Since CSULB’s implementation, Okta has hired a Shibboleth expert who has updated the architecture to enable Shibboleth to integrate with Okta directly. Rearchitecting the environment with the new direct integration has cut the number of authentications required in half. In the previous environment, each user authenticated to both Okta and Shibboleth, but now only one authentication per user takes place.
CSULB was one of Okta’s first higher education customers, and, with about 37,000 students, it was too expensive for the school to leverage Okta’s standard per-client licensing model. Instead, Okta devised a new pricing model to fit CSULB’s budget that priced student licenses at about one-fifth of the cost of the institution’s employee licenses. CSULB now has about 60,000 licenses for their environment.
A best practice for CSULB is to ensure any new application added to the institution’s environment supports Shibboleth and is certified by InCommon Federation. CSULB also wrote a script that leverages the Okta API to perform REST (Representational State Transfer) calls once a month to check for inactive accounts. If an account has not been used in the past 30 days, the license is deactivated, but the account is not purged. When an account is deactivated, a student can still return, log in, and be reassigned a license, and all the student’s applications remain unchanged when they reactivate. This deactivation process keeps CSULB below their license count.
According to Santana, students, faculty, and staff have found Okta to be user-friendly. Those who want to log in the way they did before Okta’s implementation can still access the same links with no change in their previous user experience. Meanwhile, those who use the Okta SSO portal enjoy the convenience of logging in to one place to access multiple applications. Help desk calls related to access have gone down. About 102 active applications in the CSULB environment currently leverage Okta. Support for Okta is maintained by a CSULB engineer who also manages storage and the Shibboleth servers; the Okta maintenance only takes a small portion of his time.

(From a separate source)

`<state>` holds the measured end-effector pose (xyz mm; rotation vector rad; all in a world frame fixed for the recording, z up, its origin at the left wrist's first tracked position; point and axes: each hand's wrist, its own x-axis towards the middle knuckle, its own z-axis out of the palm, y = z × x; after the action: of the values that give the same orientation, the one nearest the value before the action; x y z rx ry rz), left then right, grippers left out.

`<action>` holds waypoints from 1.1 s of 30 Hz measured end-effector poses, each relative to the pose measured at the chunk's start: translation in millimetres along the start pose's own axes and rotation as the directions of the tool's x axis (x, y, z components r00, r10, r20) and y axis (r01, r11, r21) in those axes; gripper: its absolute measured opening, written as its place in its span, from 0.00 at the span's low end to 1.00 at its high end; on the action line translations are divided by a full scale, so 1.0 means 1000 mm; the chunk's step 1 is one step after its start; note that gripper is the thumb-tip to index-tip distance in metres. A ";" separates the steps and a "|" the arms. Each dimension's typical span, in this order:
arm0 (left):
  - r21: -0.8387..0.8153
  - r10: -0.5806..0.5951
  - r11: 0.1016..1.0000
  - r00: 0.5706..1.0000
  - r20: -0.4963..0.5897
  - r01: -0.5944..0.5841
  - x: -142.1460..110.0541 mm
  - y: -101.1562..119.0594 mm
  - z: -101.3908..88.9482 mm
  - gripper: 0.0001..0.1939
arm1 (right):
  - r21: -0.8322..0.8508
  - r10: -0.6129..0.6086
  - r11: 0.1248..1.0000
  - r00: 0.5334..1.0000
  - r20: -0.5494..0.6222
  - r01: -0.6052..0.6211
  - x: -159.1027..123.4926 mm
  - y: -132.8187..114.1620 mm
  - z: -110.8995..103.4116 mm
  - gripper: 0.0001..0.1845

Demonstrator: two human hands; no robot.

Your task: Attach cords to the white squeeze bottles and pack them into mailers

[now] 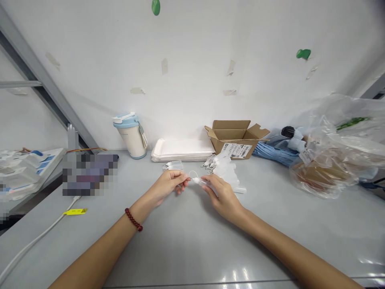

Santana also reports that Okta has provided excellent support through its ticketing system and responds immediately. CSULB has noticed only a few short outages (lasting two to three minutes each) in over three years of using Okta. In the near future, CSULB plans to implement Okta MFA with its Okta SSO solution for applications that handle level-one data.
As part of this research, Tambellini briefed with Jesse Santana, Director of System and Web Services at CSULB, and that briefing informed this case study. Information in this study was also gathered from www.csulb.edu and www.usnews.com/best-colleges/rankings/regional-universities-west/top-public.